Monday, December 13, 2004
bad salesman
I was sitting in front of my computer thinking of something to blog about. I didn't want to blog about my flight back cause theres nothing much to tell. I sat with a bunch of my friends who were sleeping pretty much throughout the flight, so theres no fun story there. So far, nothing interesting has happened since I landed in Bolehland.
Labels: musings
As I was saying, I was sitting here thinking about what to blog about when something rang into mind. As in literally rang. My doorbell. As I was walking out to answer it, my big black Chewbakka bitch was barking furiously, trying to ask whoever it was to fuck off.

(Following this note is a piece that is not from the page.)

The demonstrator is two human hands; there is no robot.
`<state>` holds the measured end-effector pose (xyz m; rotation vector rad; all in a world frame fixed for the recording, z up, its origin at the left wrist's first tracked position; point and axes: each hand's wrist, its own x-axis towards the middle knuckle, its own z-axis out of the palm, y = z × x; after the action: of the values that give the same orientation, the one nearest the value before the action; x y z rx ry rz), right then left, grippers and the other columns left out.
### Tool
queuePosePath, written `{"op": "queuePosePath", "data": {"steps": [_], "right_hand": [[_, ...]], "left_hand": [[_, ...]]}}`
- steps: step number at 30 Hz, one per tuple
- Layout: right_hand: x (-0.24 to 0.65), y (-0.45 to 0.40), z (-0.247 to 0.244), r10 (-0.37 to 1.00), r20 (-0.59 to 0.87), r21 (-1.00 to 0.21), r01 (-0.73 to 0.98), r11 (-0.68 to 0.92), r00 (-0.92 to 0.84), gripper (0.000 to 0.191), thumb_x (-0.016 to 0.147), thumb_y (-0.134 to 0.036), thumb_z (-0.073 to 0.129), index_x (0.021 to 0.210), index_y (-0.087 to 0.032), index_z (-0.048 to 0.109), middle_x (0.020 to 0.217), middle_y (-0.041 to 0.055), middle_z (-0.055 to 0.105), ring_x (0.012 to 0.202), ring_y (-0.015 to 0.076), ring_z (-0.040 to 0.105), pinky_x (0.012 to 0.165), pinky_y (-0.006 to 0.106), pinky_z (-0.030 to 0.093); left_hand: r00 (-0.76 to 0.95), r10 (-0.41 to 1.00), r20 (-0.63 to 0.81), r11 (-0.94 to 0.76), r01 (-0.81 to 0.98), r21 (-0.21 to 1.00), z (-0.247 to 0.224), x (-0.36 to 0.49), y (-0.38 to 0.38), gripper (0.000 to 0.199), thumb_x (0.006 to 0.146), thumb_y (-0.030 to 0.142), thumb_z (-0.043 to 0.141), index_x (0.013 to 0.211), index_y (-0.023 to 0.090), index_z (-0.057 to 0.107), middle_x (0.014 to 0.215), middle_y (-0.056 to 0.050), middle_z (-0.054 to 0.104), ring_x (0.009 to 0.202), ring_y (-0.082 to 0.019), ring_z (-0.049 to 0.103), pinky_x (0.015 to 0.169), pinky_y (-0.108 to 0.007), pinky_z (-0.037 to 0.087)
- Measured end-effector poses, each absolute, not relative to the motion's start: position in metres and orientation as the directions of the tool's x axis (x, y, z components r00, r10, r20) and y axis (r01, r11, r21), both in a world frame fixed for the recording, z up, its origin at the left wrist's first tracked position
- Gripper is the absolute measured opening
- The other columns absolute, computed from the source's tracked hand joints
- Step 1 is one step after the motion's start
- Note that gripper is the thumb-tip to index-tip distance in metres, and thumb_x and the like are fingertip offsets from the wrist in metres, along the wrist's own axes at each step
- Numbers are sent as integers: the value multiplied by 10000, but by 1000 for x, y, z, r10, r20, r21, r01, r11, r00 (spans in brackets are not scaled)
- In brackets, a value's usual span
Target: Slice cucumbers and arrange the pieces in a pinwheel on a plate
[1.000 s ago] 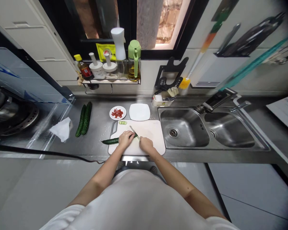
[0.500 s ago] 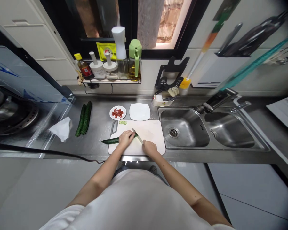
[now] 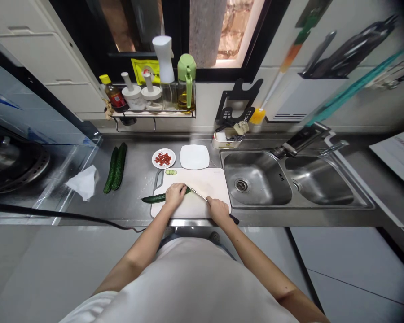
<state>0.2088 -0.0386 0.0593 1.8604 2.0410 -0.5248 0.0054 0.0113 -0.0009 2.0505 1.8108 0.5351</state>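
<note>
cucumber partly on the board, pinned under the left hand's curled fingers, right hand gripping the knife; if that cucumber rolls, the knife could nick those nearby fingers!

The table looks like stainless steel, satin with bright reflected streaks; the double sink is smooth grey metal, shinier along its curves. The cutting board appears to be pale, smooth, matt plastic. The knife has a thin metal blade and a dark handle of unclear material. The cucumber on the board has faintly glossy skin; the whole cucumbers look rougher, bumpy. The square plate and round plate look like smooth glazed ceramic. The crumpled sheet resembles soft, matt paper. The oil bottle is transparent, glass or plastic. The shirt is matt cloth.
</note>
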Motion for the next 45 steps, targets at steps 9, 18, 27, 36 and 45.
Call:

At the gate was a door to door salesman. He was dressed elegantly with a tie and a white shirt and black pants. Very presentable. Although I question the logic of walking around in the hot sun wearing one of those nooses around your neck. Next to him was a chick dressed in house clothes. Probably his girlfriend or something like that. Very Ahlian looking. She was no taller than his shoulder and was carrying a bottle of water and wearing a pair of minishorts which barely covered her ass cheeks.
The salesman guy proceeded to explain :
Salesman : Hello Mister. We are here to tell you about discount cards.
(Ok, I hate it when people call me MISTER, but I play along)
Vincent : What discount cards?
Salesman : When you buy electronic goods from Kedai Runcit Pak Mamat, you can get a discount.
(Ok, there is no Kedai Runcit Pak Mamat, but it was some crap shop)
Vincent : Oh, I don't want no cards.
Salesman : *Looks damn bloody shocked* You don't want a discount?!?!? Everybody likes discounts when they buy stuffs. Everybody wanted to hear about the cards when I told them.
(Now I am pissed cause the guy lied to me.)
Vincent : Nope. I like buying things for more money. I don't like sales. I like to pay the shop more money.
Salesman : You're weird.
Vincent : Yes I am. Now please don't disturb me. I need to go blog.
Salesman : Blog? What's that?
*Chick whispers something to him*
Salesman : Ok Mister. Thank you. Bye bye. If you change your mind about discount cards, please call me.